(Beginning of Data for the task)
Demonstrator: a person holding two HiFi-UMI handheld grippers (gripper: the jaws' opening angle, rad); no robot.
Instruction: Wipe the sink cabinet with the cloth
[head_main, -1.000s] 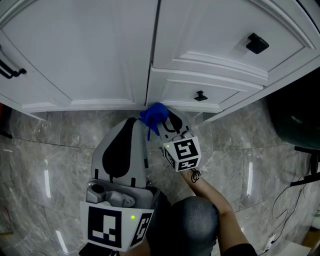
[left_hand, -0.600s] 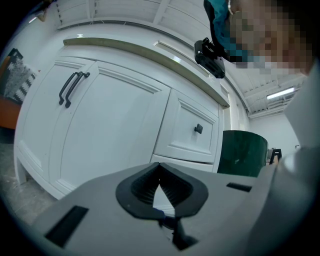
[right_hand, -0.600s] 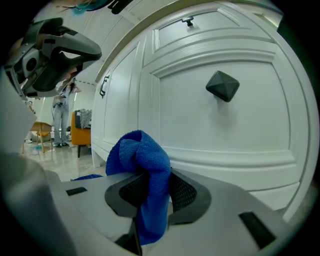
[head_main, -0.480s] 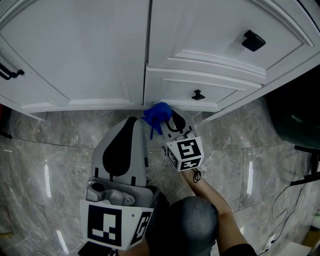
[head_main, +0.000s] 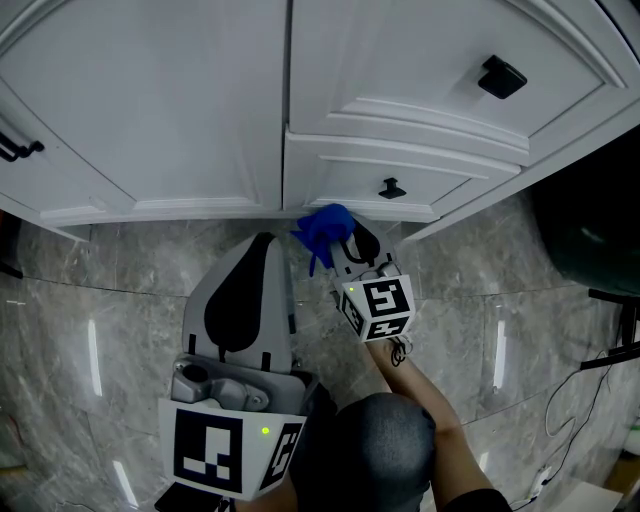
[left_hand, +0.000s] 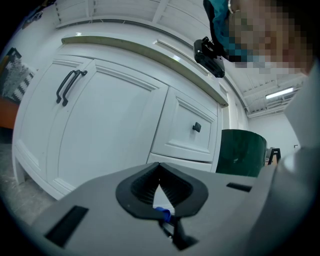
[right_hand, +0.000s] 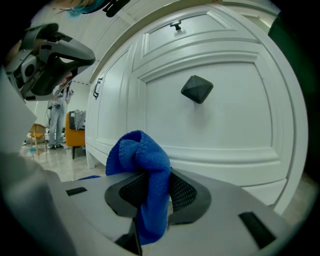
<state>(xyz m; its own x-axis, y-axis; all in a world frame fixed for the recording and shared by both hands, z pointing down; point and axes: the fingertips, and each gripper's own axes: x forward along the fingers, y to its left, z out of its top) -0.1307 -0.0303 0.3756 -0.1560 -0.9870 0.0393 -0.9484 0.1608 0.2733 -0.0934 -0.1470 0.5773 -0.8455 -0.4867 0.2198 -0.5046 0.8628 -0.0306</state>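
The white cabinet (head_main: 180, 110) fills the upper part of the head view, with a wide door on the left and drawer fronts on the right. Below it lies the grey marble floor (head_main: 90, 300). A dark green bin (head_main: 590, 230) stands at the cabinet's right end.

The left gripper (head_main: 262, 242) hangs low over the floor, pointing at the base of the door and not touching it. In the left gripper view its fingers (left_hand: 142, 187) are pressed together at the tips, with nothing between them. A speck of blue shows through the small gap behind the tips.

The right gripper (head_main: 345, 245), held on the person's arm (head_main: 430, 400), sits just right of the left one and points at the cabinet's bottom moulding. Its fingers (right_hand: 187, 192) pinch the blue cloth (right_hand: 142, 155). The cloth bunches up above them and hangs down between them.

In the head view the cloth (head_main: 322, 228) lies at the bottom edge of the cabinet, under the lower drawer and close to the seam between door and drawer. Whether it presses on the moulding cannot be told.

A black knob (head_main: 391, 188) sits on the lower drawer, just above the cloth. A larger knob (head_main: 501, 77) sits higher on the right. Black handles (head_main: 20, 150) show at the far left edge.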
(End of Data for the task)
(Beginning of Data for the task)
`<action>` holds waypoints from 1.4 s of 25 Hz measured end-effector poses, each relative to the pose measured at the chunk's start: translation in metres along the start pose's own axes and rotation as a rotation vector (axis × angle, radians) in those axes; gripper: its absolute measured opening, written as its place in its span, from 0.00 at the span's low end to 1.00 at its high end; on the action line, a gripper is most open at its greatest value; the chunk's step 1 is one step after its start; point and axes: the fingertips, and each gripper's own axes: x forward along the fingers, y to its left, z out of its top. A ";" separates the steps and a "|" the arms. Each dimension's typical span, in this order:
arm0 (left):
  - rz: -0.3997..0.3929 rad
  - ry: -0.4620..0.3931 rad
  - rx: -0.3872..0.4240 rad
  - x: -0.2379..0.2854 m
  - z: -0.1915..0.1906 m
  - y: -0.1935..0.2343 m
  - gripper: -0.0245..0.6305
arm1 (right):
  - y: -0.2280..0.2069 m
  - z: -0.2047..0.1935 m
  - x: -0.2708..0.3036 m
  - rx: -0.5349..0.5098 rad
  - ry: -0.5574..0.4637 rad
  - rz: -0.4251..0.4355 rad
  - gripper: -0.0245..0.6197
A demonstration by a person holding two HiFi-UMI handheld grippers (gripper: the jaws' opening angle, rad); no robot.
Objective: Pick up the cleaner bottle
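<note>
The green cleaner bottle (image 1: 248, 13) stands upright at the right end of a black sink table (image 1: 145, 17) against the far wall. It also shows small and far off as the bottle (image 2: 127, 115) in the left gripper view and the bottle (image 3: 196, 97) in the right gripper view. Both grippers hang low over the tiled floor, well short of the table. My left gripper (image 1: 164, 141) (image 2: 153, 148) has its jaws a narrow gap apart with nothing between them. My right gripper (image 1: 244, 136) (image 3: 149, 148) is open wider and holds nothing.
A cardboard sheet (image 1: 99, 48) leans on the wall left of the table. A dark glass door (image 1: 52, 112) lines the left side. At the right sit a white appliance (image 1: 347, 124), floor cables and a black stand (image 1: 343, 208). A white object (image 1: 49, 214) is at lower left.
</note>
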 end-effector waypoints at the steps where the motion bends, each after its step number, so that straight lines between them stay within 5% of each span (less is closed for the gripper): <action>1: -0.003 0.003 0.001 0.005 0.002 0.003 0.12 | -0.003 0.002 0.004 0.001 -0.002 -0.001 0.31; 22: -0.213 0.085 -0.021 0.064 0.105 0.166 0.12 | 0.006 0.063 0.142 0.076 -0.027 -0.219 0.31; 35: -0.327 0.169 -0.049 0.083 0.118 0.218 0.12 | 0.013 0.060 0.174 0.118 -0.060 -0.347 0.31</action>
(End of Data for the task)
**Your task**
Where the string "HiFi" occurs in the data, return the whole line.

**Written response**
Demonstrator: a person holding two HiFi-UMI handheld grippers (gripper: the jaws' opening angle, rad); no robot.
A demonstration by a person holding two HiFi-UMI handheld grippers (gripper: the jaws' opening angle, rad); no robot.

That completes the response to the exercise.